Ручей с таким настроением копался всё хуже, а жить и радоваться жизни как все обычные люди хотелось всё сильнее. Потихоньку наступила осень.
Одним ранним утром, в сентябре, когда уже стало совсем невмоготу, Анатоль отправился на поиски приключений в том направлении откуда приходил житель из города, покупать ложки.
Тропинки никакой ведущей в скит из внешнего мира не было, особых примет тоже и через двадцать минут пути Анатоль понял, что если в лесу не сгинет и деревню найдёт, то назад уже точно не вернётся. Испугался и повернул в обратном направлении к вечеру уставший грязный и, испытав не один раз отчаяние, с большим трудом нашёл свою землянку. Спал без снов и ведений до позднего утра. А за общей воскресной трапезой, которая через день была, Паисий ему сказал:
– Толь, ты если хочешь к людям вернуться, лучше прямо скажи, нам, конечно, обидно будет, что ты с пути сошёл, но мы тебя держать не станем.
Тут три старца на него посмотрели, оторвавшись от своих плошек с супом как на мальчишку, пытавшегося украсть сметану. Анатоль почувствовал, что его выгоняют, и стало так стыдно и страшно одновременно, словно он и вправду мальчишка, а не боевой офицер, ходивший в атаку и не раз сражавшийся и убивавший на дуэлях, привыкший по пустякам рисковать жизнью и бахвалясь ставить её в цену ниже глотка шампанского.
– Нет, нет, отцы – это я так, просто заблудился, грибы собирал. – Соврал Анатоль.
– Ну, ну. – Сказал Паисий и все снова принялись тихо есть суп.
Стыдно было не только за трапезой, но и весь следующий день, поэтому Анатоль с удвоенной силой принялся копать ручей. Но надолго его энтузиазма не хватило, и к зимним холодам новое русло было прокопано едва ли наполовину.
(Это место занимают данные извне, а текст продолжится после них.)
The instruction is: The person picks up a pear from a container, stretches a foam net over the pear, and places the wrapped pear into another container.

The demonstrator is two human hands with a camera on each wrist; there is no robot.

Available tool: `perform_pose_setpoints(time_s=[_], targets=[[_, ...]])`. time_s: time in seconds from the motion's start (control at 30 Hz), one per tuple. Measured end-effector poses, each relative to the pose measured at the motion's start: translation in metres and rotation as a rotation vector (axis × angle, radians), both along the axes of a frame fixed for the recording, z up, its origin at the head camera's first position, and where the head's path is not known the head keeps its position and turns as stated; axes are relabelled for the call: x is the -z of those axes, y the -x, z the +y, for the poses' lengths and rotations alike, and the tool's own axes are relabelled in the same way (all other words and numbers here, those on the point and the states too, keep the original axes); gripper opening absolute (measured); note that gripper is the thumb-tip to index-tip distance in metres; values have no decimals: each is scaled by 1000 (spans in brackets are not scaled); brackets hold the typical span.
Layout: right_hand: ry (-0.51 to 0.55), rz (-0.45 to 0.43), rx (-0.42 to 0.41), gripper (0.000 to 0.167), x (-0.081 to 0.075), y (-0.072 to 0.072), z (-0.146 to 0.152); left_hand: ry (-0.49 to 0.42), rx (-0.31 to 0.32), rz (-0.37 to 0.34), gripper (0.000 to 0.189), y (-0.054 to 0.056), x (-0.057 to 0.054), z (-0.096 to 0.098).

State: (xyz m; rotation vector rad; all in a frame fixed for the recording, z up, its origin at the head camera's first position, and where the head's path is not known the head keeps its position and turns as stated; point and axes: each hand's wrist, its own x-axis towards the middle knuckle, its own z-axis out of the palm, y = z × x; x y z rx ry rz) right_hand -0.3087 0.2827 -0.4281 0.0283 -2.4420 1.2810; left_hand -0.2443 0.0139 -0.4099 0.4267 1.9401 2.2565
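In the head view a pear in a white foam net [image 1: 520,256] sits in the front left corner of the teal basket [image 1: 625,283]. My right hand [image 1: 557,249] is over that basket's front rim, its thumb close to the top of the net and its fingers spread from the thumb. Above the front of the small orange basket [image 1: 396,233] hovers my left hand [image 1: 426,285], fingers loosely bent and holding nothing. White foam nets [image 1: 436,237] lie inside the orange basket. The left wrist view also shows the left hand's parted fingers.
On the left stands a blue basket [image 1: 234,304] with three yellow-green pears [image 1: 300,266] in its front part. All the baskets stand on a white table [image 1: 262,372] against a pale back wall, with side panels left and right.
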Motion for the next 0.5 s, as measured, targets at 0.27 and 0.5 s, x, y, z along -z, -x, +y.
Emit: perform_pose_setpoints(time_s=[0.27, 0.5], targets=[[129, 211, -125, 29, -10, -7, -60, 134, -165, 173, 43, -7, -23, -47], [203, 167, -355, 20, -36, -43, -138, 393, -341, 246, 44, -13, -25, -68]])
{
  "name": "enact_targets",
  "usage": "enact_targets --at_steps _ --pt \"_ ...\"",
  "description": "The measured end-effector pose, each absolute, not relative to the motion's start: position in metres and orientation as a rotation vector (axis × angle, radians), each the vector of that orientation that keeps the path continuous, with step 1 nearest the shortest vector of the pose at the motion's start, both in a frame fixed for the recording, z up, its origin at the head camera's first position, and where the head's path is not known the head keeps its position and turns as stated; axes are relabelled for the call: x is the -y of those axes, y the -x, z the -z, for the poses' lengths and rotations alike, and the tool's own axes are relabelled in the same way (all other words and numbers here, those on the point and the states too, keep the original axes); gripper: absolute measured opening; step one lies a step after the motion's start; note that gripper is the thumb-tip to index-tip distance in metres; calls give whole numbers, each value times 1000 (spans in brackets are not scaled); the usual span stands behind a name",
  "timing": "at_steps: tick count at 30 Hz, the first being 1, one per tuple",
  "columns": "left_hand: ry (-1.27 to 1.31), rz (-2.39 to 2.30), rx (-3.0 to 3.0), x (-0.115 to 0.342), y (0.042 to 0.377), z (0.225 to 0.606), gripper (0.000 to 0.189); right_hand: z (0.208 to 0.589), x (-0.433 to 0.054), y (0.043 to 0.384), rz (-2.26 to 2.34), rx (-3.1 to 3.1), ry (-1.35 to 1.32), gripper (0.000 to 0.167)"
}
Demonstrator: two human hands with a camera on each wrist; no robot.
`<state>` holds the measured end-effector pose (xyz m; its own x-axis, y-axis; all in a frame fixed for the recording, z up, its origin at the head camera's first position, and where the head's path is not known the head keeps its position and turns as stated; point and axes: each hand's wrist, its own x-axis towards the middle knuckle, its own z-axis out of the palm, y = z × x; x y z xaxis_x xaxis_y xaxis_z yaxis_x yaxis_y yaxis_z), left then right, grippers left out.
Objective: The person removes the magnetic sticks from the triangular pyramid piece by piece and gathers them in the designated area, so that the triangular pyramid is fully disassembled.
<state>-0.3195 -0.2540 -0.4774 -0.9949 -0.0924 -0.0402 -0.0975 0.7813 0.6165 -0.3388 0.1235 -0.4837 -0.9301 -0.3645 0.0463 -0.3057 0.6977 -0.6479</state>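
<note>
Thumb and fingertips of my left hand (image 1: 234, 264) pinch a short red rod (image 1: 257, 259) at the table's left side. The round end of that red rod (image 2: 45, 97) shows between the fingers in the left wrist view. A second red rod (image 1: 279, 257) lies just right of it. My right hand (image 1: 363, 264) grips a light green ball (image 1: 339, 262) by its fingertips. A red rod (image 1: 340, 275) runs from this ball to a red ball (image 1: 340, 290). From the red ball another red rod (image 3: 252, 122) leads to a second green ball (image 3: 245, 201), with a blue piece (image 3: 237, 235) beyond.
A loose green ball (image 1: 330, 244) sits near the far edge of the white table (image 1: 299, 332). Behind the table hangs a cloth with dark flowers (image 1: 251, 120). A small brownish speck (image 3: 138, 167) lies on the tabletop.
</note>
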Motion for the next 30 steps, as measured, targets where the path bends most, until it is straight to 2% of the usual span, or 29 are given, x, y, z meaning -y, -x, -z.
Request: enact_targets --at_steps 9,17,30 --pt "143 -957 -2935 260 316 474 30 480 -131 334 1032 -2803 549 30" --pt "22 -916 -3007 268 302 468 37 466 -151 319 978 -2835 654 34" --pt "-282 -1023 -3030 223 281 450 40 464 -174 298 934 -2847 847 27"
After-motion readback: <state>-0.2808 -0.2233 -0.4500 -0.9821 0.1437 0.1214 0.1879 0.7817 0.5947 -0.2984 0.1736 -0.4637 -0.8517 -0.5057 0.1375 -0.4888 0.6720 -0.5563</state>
Зимой, когда копать не было никакой возможности, Анатолю поручили заготавливать дрова и драть лыко для лаптей. Сами лапти плести у него не получалось, а сделанный им экземпляр годился разве только для него самого, в назидание и увеличение смирения, как сказал Паисий.
Несмотря на первую неудачную попытку выбраться на денёк другой к людям, Анатоль не расстался с этой идеей окончательно. Иногда он, стыдясь своей слабости, гнал подобные мысли, вспоминая строгие взгляды старцев, иногда, наоборот, лелеял такие мысли по ночам.
Долгими зимними вечерами, когда усталость буквально сковывала прозябшие от работы на морозе мышцы, Анатоль не раз задавался вопросом, почему бы ему вообще не бросить скит и не вернуться в большой мир под чужим именем. Но, образы строгих старцев, запечатлённые в памяти, каждый раз прерывали ход подобных размышлений. К трём подвижникам, державшим его как бы в неволе Анатоль за лето, проникся такой любовью, что относился словно к отцам родным. Сложно было сказать однозначно, что явилось причиной этого чувства, старцы в целом были строги и даже суровы, говорил он с ними за восемь месяцев не больше нескольких часов в совокупности. Но Анатоль точно знал, что сдержанное внимание к нему отшельников пропитано потрясающей заботой и любовью, которую он не встречал ни в одном из своих прежних знакомых. Поэтому именно страх больше никогда не увидеть старцев каждый раз заставлял отбросить мысли об уходе из скита.